What needs to be done: Reproduce the full listing below exactly. Do not include the pictures.

Data section:
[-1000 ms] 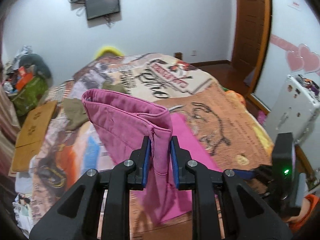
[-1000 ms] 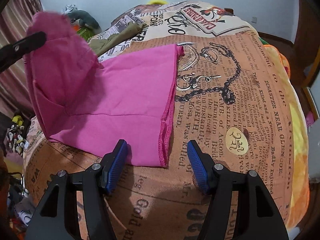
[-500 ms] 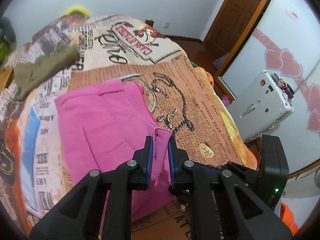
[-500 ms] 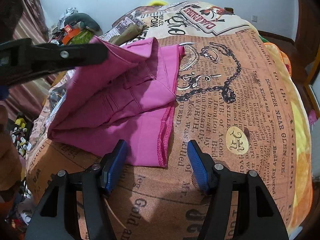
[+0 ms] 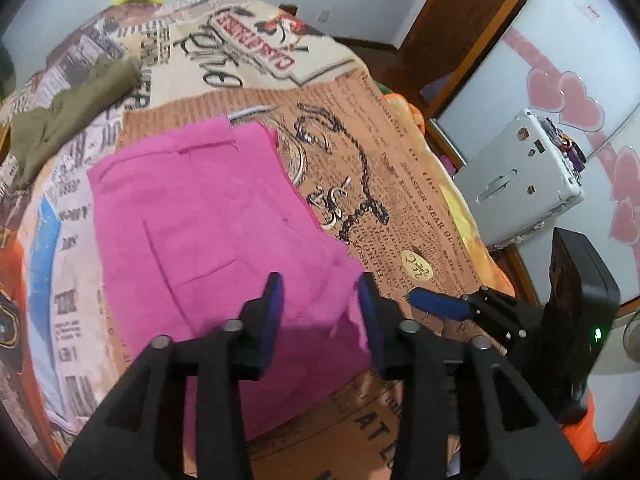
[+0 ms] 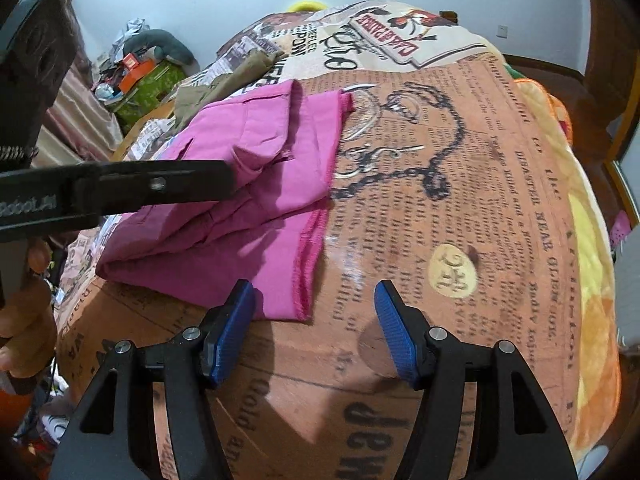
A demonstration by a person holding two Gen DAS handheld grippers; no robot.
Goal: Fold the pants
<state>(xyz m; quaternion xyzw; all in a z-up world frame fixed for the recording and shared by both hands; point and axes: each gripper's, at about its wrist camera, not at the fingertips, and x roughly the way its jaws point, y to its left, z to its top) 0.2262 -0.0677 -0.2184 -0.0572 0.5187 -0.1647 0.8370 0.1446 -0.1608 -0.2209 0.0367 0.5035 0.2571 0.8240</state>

Result for this task:
[-1000 ms] 
[-1000 ms] 
[-500 ms] 
[-500 ms] 
[+0 ms] 
[+0 ms] 
A demonstration by a person holding two Gen DAS handheld grippers; no robot.
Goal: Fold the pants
<state>(xyz m; quaternion xyzw; all in a z-up world frame fixed for the recording and shared by both hands; point and axes: each gripper's, at about its wrist camera, not at the fingertips, and x roughly the way its jaws point, y to its left, z to its top) 0.2262 -0.0677 -0.2184 -0.0572 0.5187 -0.1647 0.8370 0.1446 -0.1608 -0.2209 0.0367 0.5035 0.2571 0.8240</state>

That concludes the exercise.